Defects are major causes of yield loss for all integrated circuit ("IC") products. The focus of yield improvement efforts is to identify and eliminate major yield limiters. This is done, in part, by scanning a sample of IC wafers with in-line scanners and classifying defects. The most common defect types are identified, after which an effort is made to find the source of these common defects and fix the problem.
Identifying a cause of a defect is usually the most time consuming and costly component of yield improvement efforts. Some defect types are not too difficult to diagnose. Easy to diagnose defects include those caused by particles. Such defects are often still present during in-line inspection. Consequently, the particle composition can be determined by known techniques, such as energy dispersion spectroscopy analysis.
On the other hand, some defect types are difficult to diagnose because they leave their imprint by distorting the physical topography of the water surface. These defects may also no longer be present at a step where inspection can be performed, which makes identification difficult. Examples of such defects can include bubbles and particles in the photoresist layer of the IC. As those skilled in the art will appreciate, diagnosis of defects in the photoresist layer is difficult because photoresist can only be inspected after it is developed. Moreover, bubble and particle defects in the photoresist often do not appear as bubbles or particles after the photoresist is developed, but may take on some other distorted shape or appearance, which further complicates diagnosis.
Because defect diagnosis is difficult if the defects causing a distorted wafer profile are no longer present during inspection, yield learning typically involves running pre-designed experiments. Such experiments commonly involve processing sets of wafers with different fabrication recipes. Often, the number of wafers used in such experiments is limited, however, in order to save material costs. But if too few wafers are used, experimental results may turn out to be inconclusive thus frustrating defect diagnosis and yield improvement. Defect simulation can thus provide guidance for such experimental work by eliminating some of the competing theories about the causes of certain defects.
In addition, submicron lithography defect simulation has been known to provide insight about how defects of different sizes and types can distort expected wafer profiles. Through the use of lithography simulation, defect causes can be identified and verified by comparing the simulation results with observed wafer profiles. Both the insight and data gained from lithography simulation, such as when and how defects cause shorts or opens, and the nature of the distorted patterns the defects cause, can assist in yield improvement efforts.
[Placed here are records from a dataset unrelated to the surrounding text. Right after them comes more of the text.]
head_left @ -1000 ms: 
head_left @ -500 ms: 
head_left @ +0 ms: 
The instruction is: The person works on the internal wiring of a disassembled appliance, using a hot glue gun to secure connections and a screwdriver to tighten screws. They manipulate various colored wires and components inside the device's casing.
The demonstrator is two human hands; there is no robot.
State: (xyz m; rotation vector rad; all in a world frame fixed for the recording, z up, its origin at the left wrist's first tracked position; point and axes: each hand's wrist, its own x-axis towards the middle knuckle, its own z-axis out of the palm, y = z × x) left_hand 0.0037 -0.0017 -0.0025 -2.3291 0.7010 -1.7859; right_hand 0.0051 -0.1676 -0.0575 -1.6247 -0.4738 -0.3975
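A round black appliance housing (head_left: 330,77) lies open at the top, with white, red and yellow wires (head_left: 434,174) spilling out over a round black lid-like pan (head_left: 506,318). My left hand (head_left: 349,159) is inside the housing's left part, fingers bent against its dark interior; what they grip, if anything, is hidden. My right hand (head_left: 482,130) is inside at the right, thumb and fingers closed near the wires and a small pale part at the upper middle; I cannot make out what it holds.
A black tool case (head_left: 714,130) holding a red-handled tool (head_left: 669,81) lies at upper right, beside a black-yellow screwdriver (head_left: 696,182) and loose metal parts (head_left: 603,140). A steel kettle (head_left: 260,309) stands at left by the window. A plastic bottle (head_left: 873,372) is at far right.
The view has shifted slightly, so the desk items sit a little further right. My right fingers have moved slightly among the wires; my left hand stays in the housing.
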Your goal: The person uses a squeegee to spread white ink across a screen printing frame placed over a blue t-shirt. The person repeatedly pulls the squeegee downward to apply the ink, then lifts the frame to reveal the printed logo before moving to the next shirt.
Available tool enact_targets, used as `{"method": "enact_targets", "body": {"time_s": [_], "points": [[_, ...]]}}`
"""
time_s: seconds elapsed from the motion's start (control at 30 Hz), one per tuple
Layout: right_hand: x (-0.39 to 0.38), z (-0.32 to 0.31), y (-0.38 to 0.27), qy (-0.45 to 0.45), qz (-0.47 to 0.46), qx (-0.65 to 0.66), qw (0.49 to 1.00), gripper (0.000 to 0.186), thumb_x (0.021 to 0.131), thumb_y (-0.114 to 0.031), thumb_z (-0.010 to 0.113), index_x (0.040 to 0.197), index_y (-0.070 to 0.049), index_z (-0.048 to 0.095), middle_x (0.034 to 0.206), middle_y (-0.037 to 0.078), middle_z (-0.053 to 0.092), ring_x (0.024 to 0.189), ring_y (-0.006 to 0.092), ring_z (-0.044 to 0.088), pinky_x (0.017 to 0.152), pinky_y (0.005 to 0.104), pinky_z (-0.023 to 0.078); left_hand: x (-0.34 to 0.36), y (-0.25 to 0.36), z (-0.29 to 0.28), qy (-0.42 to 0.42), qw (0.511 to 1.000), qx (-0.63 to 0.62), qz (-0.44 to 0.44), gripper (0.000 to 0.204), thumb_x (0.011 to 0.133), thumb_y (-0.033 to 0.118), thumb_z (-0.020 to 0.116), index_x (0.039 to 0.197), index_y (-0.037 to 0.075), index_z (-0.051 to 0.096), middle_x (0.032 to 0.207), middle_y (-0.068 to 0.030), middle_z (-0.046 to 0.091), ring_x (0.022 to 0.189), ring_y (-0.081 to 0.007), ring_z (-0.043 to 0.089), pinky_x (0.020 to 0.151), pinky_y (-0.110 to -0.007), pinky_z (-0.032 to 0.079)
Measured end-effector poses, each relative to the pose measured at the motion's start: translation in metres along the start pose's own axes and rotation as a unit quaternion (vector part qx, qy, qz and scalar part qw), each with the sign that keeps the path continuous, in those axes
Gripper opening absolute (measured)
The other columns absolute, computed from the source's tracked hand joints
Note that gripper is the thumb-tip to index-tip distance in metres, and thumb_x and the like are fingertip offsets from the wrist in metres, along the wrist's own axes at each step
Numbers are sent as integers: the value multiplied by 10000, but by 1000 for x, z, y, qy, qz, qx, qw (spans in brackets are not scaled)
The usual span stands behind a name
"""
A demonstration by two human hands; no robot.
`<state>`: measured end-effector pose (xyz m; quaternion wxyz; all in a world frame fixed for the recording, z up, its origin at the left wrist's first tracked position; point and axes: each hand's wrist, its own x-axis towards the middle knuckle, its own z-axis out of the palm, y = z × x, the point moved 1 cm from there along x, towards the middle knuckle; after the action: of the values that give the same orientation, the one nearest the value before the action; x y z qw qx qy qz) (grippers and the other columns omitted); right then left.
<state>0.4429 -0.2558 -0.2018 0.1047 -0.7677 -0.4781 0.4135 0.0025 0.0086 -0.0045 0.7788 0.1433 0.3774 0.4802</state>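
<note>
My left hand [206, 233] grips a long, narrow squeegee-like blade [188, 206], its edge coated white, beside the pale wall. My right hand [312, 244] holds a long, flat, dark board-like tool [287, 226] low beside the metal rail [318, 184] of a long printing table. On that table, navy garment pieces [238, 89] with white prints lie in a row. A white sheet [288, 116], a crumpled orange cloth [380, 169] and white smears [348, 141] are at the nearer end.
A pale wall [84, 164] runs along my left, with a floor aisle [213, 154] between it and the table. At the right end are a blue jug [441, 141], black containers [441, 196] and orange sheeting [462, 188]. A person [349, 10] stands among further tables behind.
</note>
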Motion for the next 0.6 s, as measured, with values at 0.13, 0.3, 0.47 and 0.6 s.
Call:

Topography simulations of photoresist bubbles have been performed using the Metropole lithography simulator developed at Carnegie Mellon University. Among the capabilities of this simulator is a two-dimensional modeling of in-line aerial imaging, exposure of photoresist, and development of photoresist. The quantitative accuracy of the defect simulations was verified by simulating particles of various sizes in the photoresist. Experiments were then performed to recreate the photoresist defects in actual IC wafers. These experimental results were found to correlate and match those from the simulations.
Once the simulator is tuned to the experimental data, it can be used to run further experiments to observe how a wide variety of defects are likely to impact photoresist profiles. The results from simulations of various defects, such as the impact of bubbles and particles in the photoresist and on top of the photoresist layer, can then be employed to determine and correlate simulated defects with observed defects. This has been done for individual defects and for similar groupings of related defect types.
What is needed is a method or technique for cataloging or storing a host of defect simulations that can then be used to diagnose the wide variety of defects encountered in a production environment. The catalog would include entries for known defects, and a profile of the simulated effect of such defect in IC processing. Observed defects could then be matched with the simulated defect effects. Once a match of simulated and observed effects is found, the associated cause of the defect can be readily identified. Such a catalog or library of defect profiles would help cut down the time required to identify the cause of a defect. Moreover, known techniques can then be applied to correct the particular defect identified.